I had earlier blogged about the shear stupidity our infection control people exhibit when dealing with patients unfortunate enough to have acquired a drug resistant bacteria (usually acquired in hospital in spite of all the stupid precautions taken).
Case point 1.
One of the urologists was talking about how one of his regular bladder tumour patients has a drug resistant bacteria. This means that when he brings in this unfortunate individual from home to the hospital (where he probably was infected) he has to do him last on the list and usually hoo-haa goes on. The reason this came out is because our urologist had to reschedule the patient two weeks early.
The patient wants to fly to Mexico for vacation.
When the patient comes for surgery, he will have to wear a yellow isolation gown, a mask and hat. We will clear the room of all non-essential items and if I want anything during the case I have to ask for it to passed through the door. The same will be done in the recovery room and in the Day Surgery unit. Every area he stops in will have to undergo a thorough cleaning.
He is going to be packed in a plane with about 100 other people in close proximity with the air recirculated.
Case in point 2
I got a call about an inpatient with back pain. The back surgeon had seen him and decided he needed an epidural steroid injection, something I do for a living. I figured the most effective way to get him done would be to just bring him down to the Pain Clinic.
He arrives in a yellow isolation gown, hat and mask.

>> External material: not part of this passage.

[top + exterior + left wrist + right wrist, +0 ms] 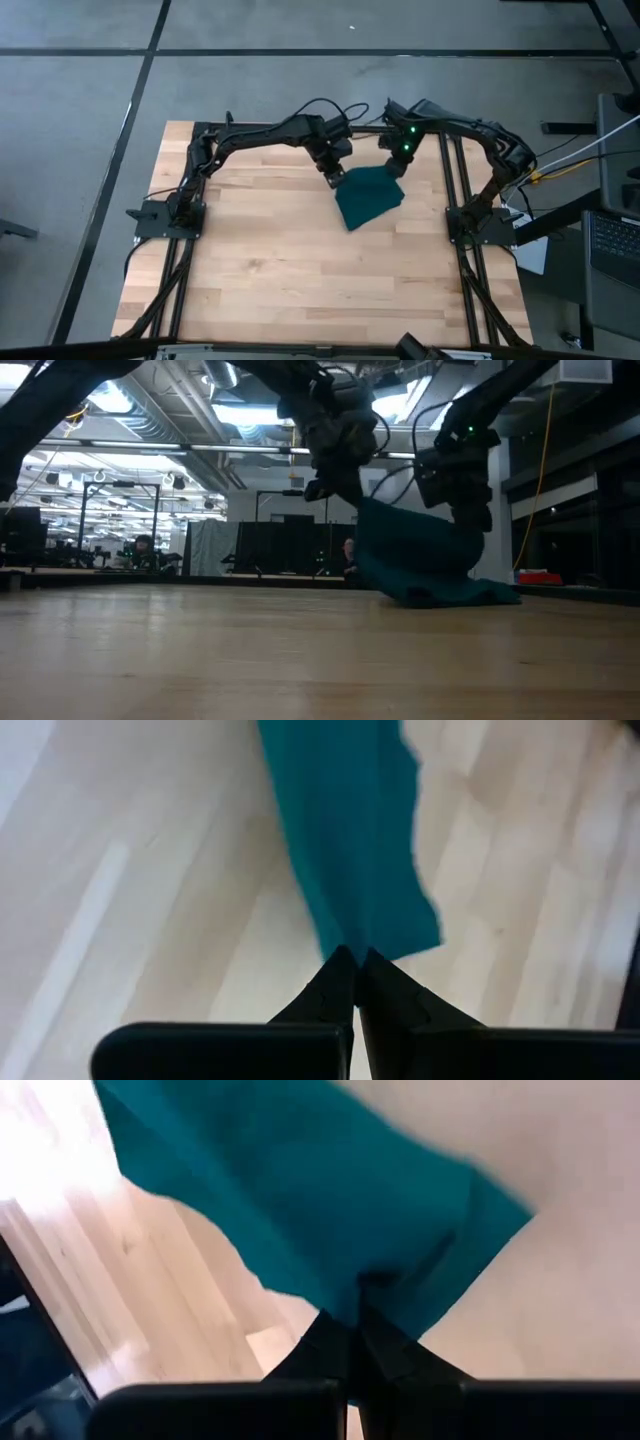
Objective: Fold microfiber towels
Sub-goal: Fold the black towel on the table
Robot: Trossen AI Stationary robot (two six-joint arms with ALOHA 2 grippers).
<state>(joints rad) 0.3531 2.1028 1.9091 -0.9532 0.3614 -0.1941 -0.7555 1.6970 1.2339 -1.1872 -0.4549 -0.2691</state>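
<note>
The dark teal towel (368,196) is held up at the table's far middle, its lower end (440,596) resting on the wood. My left gripper (334,178) is shut on its far left corner. My right gripper (396,166) is shut on its far right corner. Both also show in the low view, the left gripper (345,488) and the right gripper (470,520), above the table. No white tag shows. My left gripper pinches the towel's corner (350,942) between its two fingers, from above. The cloth hangs below the fingers down to the table. My right gripper pinches the towel's other raised corner (375,1285) between its two fingers, from above. The cloth hangs below it and sags between the two grippers.
Bare wooden tabletop (300,270) lies open toward the near edge. Black frame rails (185,260) run along the left side and more rails (478,270) along the right. A laptop (612,240) sits off the table at the right.
</note>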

Procedure aborted; we don't want to have to do the major clean up infection control demands after these events. I said I would go up and see him on the ward. I don't really like doing epidurals on the ward but this is a special case.
Later that day I go to see him on the ward. First I find out where his room is. I am expecting to see the familiar pile of yellow isolation gown, gloves and masks along with the infection precaution signs on the door. Nothing there. He is in fact in a four bed room. There is however a pile of yellow gowns outside his bed.
Bewildered I go back to the nursing desk. "Why is Mr. X on isolation precautions?" I ask. He has a UTI says the nurse and until his cultures are clear he has to be isolated. "Is there any risk of transmission to staff or patients?" I ask. "Only if he pees on them" smirked the nurse.
After talking with him and examining him I decided to do the epidural on my next pain clinic.
A couple of days later we phone the unit to have him brought down for his epidural. About 10 minutes later, the unit phones us back. "Do we know he's on isolation?" asks the ward. "Yes we do" we answer.
Nobody likes hospital acquired infections especially drug resistant ones, however one wonders whether all this paranoia does anything other than to keep an army of infection control nurses who work bankers hours at the top of the pay scale busy.